Materials provided:
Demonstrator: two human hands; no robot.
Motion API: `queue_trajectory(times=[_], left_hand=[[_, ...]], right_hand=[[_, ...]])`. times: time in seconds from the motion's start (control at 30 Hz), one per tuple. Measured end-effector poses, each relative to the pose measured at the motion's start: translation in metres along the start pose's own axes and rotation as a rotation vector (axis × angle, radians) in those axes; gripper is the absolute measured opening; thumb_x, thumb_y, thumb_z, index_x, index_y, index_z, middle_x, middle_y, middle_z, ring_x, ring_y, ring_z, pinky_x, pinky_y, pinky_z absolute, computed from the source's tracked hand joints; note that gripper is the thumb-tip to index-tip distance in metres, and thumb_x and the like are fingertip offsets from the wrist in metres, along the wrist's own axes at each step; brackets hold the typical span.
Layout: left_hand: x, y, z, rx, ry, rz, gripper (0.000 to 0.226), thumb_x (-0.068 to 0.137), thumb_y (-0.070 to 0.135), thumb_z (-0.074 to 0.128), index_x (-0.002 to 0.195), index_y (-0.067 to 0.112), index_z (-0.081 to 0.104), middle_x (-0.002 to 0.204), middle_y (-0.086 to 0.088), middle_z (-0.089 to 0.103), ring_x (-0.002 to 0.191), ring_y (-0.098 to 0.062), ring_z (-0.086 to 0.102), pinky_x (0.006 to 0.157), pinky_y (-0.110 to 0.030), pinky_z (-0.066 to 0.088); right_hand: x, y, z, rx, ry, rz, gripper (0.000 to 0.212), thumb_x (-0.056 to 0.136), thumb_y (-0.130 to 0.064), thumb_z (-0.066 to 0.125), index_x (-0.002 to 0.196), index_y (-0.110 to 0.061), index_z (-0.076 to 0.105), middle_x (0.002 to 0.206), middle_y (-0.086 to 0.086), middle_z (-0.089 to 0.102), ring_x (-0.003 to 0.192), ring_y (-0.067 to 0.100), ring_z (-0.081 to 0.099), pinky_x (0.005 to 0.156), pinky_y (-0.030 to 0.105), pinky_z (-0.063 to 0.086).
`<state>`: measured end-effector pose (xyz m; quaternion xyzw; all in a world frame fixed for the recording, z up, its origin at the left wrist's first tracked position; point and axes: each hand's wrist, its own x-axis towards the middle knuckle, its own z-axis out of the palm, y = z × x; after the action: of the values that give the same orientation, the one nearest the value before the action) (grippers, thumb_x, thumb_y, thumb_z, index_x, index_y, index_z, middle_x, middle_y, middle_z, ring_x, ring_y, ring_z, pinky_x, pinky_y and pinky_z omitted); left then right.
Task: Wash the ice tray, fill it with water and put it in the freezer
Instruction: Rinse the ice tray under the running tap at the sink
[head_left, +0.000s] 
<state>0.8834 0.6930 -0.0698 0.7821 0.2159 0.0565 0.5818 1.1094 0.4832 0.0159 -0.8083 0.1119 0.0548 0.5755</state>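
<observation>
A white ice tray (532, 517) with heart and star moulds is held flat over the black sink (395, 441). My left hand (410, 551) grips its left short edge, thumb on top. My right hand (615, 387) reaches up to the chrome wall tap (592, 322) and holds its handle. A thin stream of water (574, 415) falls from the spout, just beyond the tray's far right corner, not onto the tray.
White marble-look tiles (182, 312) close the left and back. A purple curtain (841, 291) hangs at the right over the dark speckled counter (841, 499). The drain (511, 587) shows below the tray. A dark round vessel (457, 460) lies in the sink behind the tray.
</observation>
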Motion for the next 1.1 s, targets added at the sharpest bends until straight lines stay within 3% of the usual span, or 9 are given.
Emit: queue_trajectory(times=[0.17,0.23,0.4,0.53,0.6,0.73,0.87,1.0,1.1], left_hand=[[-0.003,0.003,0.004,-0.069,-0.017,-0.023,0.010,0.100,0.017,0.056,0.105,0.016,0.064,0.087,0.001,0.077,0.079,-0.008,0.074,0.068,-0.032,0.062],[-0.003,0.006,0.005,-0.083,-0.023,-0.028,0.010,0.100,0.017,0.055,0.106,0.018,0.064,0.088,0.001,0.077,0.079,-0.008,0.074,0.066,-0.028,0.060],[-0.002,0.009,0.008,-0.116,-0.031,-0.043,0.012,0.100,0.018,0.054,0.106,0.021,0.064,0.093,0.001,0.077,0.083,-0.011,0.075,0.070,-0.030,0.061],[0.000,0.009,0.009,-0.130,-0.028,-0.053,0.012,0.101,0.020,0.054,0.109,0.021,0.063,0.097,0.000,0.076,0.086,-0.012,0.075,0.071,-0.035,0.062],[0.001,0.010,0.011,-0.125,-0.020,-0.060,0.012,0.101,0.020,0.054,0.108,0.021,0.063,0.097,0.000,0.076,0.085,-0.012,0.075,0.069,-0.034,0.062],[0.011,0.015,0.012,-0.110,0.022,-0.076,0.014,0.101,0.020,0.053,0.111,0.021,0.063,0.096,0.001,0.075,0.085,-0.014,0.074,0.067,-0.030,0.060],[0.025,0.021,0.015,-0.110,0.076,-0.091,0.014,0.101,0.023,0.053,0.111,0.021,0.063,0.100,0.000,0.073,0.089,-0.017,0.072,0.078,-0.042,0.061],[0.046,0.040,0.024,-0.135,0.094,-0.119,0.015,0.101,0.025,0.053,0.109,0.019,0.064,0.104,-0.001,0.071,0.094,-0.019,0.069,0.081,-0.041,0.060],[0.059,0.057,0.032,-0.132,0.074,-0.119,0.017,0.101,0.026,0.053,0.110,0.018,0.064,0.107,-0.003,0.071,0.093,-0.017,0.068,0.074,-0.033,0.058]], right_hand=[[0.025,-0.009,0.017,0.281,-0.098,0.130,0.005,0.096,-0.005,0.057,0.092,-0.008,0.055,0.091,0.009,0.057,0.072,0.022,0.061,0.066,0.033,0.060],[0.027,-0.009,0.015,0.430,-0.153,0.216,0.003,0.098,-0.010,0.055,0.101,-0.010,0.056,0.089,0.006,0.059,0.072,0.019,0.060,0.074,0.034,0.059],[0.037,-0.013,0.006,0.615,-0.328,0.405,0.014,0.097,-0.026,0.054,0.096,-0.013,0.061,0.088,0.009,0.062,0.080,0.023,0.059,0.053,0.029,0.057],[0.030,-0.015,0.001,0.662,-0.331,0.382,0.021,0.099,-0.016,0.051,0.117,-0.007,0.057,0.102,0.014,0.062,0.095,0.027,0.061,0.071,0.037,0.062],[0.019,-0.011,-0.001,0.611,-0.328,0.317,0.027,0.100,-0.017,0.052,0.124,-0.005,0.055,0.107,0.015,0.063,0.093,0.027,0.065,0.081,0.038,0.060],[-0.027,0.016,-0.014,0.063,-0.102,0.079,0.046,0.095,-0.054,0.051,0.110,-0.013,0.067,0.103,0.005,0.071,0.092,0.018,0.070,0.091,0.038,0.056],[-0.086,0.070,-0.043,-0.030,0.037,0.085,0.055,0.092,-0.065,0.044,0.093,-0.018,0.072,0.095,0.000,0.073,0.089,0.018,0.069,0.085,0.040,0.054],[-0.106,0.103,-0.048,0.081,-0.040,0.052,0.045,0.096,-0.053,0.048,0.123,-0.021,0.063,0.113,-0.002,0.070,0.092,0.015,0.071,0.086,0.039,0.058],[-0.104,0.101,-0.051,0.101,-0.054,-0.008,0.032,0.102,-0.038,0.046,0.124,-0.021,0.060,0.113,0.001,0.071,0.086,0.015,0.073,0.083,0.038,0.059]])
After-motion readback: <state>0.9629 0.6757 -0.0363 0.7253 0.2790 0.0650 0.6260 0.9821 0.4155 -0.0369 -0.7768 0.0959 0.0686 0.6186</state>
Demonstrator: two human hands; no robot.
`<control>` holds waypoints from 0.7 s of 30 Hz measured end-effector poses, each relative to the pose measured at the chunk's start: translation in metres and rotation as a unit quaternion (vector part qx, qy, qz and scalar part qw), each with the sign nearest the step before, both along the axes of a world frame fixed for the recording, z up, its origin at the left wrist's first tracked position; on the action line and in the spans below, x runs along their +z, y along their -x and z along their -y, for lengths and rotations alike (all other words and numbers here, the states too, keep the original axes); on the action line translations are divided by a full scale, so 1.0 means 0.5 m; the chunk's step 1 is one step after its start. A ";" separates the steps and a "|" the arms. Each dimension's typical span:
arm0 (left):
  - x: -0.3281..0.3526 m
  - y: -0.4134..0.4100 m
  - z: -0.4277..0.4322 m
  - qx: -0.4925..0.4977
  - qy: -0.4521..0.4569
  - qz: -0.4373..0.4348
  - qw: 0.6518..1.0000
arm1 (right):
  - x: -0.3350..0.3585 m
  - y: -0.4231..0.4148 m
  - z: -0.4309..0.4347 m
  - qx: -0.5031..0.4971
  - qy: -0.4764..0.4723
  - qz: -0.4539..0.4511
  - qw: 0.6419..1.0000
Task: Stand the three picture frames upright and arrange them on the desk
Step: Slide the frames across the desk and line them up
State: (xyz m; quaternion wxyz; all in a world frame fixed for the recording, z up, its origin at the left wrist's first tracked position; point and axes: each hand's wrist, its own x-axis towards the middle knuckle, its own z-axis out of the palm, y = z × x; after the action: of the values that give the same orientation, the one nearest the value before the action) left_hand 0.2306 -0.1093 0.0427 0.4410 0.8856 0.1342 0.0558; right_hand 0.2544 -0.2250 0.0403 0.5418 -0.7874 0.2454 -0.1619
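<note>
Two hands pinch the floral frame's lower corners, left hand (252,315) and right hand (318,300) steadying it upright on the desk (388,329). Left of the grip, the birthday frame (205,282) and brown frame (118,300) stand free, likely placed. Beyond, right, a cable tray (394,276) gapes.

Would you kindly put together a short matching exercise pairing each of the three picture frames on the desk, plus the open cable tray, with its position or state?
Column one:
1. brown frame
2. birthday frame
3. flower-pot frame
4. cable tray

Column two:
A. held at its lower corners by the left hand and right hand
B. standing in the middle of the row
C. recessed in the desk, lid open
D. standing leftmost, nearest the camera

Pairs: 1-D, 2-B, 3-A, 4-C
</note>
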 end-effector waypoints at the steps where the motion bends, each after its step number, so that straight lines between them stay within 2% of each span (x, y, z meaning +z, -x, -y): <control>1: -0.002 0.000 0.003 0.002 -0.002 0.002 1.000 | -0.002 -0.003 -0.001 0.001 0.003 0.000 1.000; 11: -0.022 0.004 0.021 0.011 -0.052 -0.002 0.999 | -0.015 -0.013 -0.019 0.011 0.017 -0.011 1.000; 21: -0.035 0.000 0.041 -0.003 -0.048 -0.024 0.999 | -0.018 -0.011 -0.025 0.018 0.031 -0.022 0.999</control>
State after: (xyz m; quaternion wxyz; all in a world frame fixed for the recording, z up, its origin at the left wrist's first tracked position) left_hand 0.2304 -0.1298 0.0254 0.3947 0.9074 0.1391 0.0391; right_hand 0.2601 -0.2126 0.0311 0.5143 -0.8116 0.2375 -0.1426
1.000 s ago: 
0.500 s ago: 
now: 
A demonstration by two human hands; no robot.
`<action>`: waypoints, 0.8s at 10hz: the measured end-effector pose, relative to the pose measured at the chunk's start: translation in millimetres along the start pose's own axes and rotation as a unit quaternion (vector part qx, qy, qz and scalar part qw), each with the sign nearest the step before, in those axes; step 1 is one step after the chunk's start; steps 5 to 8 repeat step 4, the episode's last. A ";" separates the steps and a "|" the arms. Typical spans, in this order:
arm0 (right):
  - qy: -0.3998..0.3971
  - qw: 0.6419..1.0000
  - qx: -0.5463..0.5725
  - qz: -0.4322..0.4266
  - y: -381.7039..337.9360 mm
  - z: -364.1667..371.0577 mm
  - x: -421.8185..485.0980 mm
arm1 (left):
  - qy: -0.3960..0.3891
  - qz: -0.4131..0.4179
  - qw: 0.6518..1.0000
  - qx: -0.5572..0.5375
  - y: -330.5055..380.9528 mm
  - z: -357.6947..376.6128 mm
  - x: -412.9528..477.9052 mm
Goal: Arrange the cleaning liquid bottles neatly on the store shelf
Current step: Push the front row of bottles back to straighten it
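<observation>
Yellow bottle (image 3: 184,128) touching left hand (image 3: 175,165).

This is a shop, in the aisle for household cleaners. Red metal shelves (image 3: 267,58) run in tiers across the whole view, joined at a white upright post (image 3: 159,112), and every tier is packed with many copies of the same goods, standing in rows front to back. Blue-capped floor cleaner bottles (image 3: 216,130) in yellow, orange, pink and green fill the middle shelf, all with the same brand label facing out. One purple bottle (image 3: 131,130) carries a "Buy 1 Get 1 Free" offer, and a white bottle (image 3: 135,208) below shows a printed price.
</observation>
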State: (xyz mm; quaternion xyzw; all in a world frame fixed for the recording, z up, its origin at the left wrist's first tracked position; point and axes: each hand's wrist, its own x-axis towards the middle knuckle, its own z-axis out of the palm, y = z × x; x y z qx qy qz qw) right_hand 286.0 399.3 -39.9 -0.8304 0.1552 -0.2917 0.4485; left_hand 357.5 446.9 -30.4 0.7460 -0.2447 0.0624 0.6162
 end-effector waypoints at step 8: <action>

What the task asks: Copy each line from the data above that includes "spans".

Solution:
`<control>` holds waypoints from 0.7 s of 30 Hz measured end-effector poses, each relative to the pose measured at the chunk's start: translation in metres and rotation as a unit quaternion (vector part qx, qy, qz and scalar part qw), each with the sign nearest the step before, both along the axes of a world frame fixed for the recording, z up, its origin at the left wrist's first tracked position; on the action line and in the spans below, x runs along their +z, y along their -x and z along their -y, for lengths and rotations alike (all other words and numbers here, the states too, keep the original axes); on the action line translations are divided by a full scale, so 1.0 means 0.5 m; the chunk's step 1 is one step after its start. A ";" separates the steps and a "|" the arms. Each dimension's typical span:
`<action>`: waypoints, 0.8s at 10hz: the measured end-effector pose, relative to the pose measured at the chunk's start: translation in millimetres along the start pose's own axes and rotation as a unit quaternion (vector part qx, qy, qz and scalar part qw), each with the sign nearest the step before, in those axes; step 1 is one step after the chunk's start; steps 5 to 8 repeat step 4, the episode's last. A ";" separates the steps and a "|" the arms. Typical spans, in this order:

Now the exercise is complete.